** Work instruction **
Your answer must be the lines of the entries below, exactly as written, from the first line through the line containing "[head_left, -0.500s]".

(Stored data entries)
BEGIN
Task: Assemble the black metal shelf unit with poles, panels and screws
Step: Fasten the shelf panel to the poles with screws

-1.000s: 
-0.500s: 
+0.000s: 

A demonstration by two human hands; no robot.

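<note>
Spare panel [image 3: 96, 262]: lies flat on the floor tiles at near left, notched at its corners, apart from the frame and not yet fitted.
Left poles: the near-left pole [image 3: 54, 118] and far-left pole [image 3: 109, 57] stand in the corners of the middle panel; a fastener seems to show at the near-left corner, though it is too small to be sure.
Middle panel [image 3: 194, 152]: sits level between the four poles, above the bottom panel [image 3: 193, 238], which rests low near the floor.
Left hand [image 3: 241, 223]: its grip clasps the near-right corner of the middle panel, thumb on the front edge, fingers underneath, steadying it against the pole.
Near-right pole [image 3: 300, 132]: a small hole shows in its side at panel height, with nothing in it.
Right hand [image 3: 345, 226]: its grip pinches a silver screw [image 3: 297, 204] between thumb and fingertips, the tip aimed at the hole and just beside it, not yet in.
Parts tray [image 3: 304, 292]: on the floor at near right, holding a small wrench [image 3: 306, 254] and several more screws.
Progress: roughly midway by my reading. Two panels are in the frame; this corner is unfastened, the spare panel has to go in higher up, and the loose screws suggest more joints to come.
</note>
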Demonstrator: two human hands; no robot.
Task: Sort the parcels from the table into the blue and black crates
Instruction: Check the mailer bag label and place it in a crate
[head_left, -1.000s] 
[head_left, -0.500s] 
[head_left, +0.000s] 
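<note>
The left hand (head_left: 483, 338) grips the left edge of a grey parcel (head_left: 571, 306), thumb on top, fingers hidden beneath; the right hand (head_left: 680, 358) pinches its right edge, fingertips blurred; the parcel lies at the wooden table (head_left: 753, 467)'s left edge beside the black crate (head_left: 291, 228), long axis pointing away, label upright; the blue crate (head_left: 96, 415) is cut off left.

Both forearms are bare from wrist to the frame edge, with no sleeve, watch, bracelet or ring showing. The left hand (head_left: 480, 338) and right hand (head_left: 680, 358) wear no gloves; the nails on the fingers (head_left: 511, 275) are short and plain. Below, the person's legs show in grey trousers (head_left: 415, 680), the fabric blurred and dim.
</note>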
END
** Result **
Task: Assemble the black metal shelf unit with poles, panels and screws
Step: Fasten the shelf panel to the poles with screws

-1.000s: 
-0.500s: 
+0.000s: 

A demonstration by two human hands; no robot.

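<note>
Spare panel [image 3: 96, 262]: lies flat on the floor tiles at near left, notched at its corners, apart from the frame and not yet fitted.
Left poles: the near-left pole [image 3: 54, 118] and far-left pole [image 3: 109, 57] stand in the corners of the middle panel; a fastener seems to show at the near-left corner, though it is too small to be sure.
Middle panel [image 3: 194, 152]: sits level between the four poles, above the bottom panel [image 3: 193, 238], which rests low near the floor.
Left hand [image 3: 241, 223]: its grip clasps the near-right corner of the middle panel, thumb on the front edge, fingers underneath, steadying it against the pole.
Near-right pole [image 3: 300, 132]: a small hole shows in its side at panel height, with nothing in it.
Right hand [image 3: 345, 226]: its grip pinches a silver screw [image 3: 297, 204] between thumb and fingertips, the tip aimed at the hole and just beside it, not yet in.
Parts tray [image 3: 304, 292]: on the floor at near right, holding a small wrench [image 3: 306, 254] and several more screws.
Progress: roughly midway by my reading. Two panels are in the frame; this corner is unfastened, the spare panel has to go in higher up, and the loose screws suggest more joints to come.
</note>
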Demonstrator: two human hands; no robot.
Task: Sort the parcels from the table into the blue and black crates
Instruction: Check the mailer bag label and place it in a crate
[head_left, -1.000s] 
[head_left, -0.500s] 

That concludes the answer.